Helen Toomer, director of PULSE Contemporary Art Fair, is sitting at the kitchen table of her Williamsburg apartment next to a stack of floor plans. “There’s something comforting about the parameters of the physical space,” she says, thumbing the papers. PULSE New York is less than a month away and Toomer has worked the layout like a jigsaw puzzle, allocating each booth and positioning the pieces in PROJECTS—the fair’s series of installations, large-scale sculptures, and performances—for maximum effect. By the end of March, Toomer will have coordinated three PULSE editions in under a year—two in New York and one in Miami—and in spite of a schedule that would overwhelm almost anyone, she’s affable and relaxed; a born organizer.

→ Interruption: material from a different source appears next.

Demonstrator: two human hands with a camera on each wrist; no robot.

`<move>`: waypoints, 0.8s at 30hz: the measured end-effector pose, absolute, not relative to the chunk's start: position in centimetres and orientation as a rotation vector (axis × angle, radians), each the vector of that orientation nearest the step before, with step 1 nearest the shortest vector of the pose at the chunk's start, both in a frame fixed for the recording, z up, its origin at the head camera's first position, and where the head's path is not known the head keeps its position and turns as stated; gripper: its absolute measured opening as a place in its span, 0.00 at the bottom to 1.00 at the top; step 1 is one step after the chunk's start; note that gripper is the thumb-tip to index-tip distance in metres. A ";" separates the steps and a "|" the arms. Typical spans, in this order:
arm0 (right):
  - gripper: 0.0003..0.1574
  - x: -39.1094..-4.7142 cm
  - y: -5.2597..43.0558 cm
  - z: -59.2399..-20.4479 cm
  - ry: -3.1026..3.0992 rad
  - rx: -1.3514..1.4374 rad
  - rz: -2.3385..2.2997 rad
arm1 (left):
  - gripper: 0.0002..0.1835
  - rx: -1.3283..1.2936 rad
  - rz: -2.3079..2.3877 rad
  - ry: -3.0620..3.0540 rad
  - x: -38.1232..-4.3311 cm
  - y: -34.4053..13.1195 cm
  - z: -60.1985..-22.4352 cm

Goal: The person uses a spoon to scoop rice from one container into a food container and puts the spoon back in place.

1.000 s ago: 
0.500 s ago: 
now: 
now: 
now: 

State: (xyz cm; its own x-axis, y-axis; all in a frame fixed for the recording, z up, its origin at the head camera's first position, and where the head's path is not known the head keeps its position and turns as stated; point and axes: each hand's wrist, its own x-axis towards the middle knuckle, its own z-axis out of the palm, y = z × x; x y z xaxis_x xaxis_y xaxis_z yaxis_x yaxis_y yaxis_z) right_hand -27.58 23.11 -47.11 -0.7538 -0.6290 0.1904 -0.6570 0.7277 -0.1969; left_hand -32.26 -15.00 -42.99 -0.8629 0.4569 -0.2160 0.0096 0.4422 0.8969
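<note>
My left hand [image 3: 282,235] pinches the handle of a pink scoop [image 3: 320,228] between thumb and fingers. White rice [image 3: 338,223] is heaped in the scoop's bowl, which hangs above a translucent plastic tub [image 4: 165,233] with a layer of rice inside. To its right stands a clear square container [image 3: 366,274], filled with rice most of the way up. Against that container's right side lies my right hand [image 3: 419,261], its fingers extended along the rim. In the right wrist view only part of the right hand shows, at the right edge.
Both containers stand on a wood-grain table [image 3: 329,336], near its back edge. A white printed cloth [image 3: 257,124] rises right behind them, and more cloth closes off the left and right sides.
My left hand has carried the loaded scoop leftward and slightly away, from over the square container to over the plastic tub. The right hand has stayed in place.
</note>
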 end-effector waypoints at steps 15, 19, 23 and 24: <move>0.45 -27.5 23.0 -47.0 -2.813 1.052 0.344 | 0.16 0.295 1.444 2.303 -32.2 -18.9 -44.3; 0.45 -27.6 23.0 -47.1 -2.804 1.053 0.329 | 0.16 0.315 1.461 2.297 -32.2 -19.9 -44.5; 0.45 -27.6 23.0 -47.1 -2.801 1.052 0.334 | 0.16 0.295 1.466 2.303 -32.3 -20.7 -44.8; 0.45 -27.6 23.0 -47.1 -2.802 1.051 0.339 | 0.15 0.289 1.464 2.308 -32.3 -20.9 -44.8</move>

Toomer didn’t always know her calling. “When I was younger I wanted to be an artist, and I wanted to be creative,” she says. “And then when I did my bachelor of fine arts, I actually found it really, really difficult and, looking back, I didn’t think that I could push myself, or push the work enough to make it good.” It wasn’t until she began organizing her degree exhibition that she felt in her element. “I’m very organized, I’m very formulaic. I really enjoyed putting [the show] together and sorting out all the materials, getting the sponsors, curating and promoting everyone else’s artworks, which I thought were better than mine,” she laughs. “I haven’t made any artwork since.”

Toomer was soon scouted by London’s Affordable Art Fair, founded by art impresario Will Ramsay, and was eventually transferred to New York to join the staff of Ramsay’s other fair, PULSE, where she handled communications. In 2010, she took a three-year hiatus from fairs, championing the work of emerging artists through her Lower East Side gallery, Toomer Labzda, where she found that her organizer’s disposition was right at home. “I loved it. I loved having my own space, I loved working with the artists, I loved putting on the shows and connecting collectors to artists…[But] I think I went into it just believing that showing good artists and having a space would equal sales and equal sustainability, and it didn’t.” After closing the gallery, Toomer helped launch Collective Design Fair before returning to PULSE as its director in early 2014. “It’s great to come back full circle…It’s kind of amazing being reconnected with some of the galleries and artists that I met nearly eight years ago now.”